As I have tried to explain in previous One Earth Now articles and in my August segment on WPKN radio, what is perhaps most alarming and terrifying about climate breakdown is the very real risks of crossing so-called “tipping points” or thresholds in the climate system that trigger irreversible alterations or collapses and, in some cases, positive feedback loops that further amplify warming already underway. I’m talking about physical systems and features on our planet that are nearing a breaking point, like melting ice sheets and thawing permafrost and collapse of an ocean current system called AMOC (Atlantic Meridional Overturning Circulation), that once they tip into this destabilized state, it becomes self-amplifying and leads to even more warming and more destabilization. As I said a few months ago in that radio segment, the health and stability of the planet is at stake in the US election. Rejecting Trump and Project 2025 would of course not solve climate change, but it’s about whether the problem will be somewhat manageable and society will have a shot at trying to adapt, or whether we’re basically screwed and the climate problem spirals out of control. And as Ripple alluded to in his statement, the latter option is what now may be in store. Sure, the clean energy transition may be unstoppable (though a Trump administration promises to slow it down in the US), but time is not on our side. Scientists have been very clear that this is the critical decade to make meaningful progress in cutting emissions, and now that time will be largely squandered.

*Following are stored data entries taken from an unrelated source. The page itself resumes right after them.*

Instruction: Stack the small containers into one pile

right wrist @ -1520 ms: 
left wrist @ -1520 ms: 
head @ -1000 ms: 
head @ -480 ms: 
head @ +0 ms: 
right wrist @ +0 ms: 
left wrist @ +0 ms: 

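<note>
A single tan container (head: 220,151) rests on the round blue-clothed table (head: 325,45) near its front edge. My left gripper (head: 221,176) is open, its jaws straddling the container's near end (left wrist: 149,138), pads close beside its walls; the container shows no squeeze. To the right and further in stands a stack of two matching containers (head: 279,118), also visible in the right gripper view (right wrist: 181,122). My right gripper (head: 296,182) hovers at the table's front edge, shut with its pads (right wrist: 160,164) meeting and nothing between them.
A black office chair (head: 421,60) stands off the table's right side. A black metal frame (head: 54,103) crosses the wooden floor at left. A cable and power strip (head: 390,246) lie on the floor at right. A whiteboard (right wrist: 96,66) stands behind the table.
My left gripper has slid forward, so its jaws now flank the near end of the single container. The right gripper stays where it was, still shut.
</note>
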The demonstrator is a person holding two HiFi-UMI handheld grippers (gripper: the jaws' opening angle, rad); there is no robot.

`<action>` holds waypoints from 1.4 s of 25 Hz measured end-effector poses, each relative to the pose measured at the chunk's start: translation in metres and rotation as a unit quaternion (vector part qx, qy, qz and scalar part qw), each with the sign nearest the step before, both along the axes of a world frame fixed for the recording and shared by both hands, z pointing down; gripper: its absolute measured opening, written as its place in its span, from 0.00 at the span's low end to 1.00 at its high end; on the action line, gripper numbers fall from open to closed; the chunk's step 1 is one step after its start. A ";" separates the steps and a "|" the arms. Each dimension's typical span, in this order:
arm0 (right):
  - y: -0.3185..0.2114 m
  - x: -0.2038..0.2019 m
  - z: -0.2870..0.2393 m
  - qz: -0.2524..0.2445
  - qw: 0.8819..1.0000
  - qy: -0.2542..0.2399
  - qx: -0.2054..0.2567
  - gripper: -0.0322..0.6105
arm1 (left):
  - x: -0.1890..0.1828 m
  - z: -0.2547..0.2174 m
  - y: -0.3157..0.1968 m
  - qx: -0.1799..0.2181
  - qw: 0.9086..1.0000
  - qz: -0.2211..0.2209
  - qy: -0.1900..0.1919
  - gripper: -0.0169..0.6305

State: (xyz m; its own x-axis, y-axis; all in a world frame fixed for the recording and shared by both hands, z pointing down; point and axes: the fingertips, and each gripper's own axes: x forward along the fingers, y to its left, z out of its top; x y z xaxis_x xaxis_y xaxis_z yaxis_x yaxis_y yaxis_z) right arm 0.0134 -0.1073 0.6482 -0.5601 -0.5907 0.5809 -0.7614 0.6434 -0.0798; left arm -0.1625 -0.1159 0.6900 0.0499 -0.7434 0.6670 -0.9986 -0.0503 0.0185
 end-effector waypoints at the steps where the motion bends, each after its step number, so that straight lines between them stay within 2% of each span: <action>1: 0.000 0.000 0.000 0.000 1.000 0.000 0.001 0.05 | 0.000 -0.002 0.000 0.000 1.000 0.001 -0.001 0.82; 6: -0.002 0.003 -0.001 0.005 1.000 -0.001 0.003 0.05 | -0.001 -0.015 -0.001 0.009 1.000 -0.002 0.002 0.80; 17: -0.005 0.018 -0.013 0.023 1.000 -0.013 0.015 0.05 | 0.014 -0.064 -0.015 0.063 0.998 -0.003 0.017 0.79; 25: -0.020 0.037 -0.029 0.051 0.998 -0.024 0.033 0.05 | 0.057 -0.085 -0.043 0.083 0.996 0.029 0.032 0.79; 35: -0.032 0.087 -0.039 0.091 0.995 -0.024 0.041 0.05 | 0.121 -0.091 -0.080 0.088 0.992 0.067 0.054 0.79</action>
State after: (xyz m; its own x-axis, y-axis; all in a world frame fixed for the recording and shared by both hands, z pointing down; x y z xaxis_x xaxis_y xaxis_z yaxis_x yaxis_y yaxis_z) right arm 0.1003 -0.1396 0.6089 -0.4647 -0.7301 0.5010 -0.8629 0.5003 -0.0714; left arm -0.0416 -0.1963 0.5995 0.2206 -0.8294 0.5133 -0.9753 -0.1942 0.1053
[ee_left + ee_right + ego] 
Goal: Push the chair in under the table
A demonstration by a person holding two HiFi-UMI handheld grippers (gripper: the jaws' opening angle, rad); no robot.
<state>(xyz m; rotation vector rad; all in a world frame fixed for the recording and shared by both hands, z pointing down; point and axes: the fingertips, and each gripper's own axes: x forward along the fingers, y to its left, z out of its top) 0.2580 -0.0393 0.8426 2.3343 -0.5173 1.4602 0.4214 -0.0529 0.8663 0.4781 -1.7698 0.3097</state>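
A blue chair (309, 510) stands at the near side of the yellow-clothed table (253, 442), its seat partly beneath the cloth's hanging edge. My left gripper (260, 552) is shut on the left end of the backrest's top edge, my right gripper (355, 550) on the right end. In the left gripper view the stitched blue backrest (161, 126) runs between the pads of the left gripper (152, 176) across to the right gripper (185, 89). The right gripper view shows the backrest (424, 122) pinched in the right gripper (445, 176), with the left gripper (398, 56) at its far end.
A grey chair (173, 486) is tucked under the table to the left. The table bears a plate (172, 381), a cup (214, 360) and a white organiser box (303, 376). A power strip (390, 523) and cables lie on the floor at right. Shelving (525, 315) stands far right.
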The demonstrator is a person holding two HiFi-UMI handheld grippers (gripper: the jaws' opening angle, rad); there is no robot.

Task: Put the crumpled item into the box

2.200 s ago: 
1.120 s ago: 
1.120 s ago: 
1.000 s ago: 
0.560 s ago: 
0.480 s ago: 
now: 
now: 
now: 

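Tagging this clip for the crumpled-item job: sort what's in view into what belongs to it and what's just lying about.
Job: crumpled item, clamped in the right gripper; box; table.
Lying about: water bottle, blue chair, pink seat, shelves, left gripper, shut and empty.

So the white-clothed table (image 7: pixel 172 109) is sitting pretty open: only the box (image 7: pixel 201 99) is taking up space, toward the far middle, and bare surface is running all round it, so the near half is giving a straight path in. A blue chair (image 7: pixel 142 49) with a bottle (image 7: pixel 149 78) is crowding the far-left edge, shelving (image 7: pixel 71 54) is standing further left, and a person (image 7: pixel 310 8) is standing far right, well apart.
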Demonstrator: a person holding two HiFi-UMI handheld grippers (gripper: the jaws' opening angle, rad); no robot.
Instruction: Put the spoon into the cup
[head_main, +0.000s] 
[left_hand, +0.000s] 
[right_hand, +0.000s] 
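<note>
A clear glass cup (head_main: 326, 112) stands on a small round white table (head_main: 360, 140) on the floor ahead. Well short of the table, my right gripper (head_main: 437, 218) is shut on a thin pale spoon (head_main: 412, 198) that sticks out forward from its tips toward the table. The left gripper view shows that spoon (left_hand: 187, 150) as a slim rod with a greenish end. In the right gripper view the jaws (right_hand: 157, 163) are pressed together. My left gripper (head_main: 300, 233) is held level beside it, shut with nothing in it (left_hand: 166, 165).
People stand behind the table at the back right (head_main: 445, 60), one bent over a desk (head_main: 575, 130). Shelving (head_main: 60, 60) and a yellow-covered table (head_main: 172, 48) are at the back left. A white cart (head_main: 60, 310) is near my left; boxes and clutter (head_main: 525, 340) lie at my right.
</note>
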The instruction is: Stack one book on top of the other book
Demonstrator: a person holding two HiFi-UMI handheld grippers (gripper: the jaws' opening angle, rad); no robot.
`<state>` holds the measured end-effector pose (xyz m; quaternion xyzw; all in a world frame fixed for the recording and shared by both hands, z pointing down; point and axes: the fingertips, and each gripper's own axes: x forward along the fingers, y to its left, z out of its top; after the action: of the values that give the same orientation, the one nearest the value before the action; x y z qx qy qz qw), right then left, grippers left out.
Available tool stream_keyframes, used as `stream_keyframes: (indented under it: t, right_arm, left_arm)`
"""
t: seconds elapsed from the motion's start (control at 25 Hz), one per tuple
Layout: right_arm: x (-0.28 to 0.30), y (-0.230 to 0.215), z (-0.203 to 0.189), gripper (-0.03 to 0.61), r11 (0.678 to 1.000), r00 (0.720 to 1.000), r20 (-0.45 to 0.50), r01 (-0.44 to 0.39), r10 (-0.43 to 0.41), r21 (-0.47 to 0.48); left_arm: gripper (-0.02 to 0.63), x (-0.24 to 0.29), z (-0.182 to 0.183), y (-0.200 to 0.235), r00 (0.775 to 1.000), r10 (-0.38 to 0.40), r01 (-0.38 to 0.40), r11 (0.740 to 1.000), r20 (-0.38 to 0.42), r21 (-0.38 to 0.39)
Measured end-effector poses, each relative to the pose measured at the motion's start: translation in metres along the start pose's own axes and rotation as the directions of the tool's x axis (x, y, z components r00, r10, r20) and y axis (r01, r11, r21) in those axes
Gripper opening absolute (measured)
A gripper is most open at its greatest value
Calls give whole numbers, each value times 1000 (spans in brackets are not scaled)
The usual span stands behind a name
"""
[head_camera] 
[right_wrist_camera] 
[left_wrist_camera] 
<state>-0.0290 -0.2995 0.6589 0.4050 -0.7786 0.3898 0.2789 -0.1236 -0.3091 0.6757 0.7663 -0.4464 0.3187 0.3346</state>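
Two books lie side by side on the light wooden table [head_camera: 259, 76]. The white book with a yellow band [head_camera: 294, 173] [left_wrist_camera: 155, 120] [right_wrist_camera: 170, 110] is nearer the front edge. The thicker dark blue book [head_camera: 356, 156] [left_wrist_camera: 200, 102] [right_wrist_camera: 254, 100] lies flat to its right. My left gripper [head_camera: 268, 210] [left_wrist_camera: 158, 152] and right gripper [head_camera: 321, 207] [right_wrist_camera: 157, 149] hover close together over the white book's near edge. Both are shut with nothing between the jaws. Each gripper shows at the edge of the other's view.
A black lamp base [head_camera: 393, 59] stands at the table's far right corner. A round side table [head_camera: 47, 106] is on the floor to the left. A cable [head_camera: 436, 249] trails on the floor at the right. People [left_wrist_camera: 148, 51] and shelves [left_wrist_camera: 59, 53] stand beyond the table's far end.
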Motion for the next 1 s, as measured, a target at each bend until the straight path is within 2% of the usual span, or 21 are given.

That doesn’t mean the fight for climate action and accountability and some degree of a livable Earth is over. Far from it. We cannot give into despair and doom. We must be bold and courageous and speak truth to power, always. On that last part about speaking truth, it is more essential than ever to support truly independent media, and I am grateful to you for reading and supporting my work with my endeavor here at One Earth Now. It’s also important that we take care of ourselves during these trying times. Whatever your self-care routine may be, I hope you take time for that over these next few days, weeks, and months.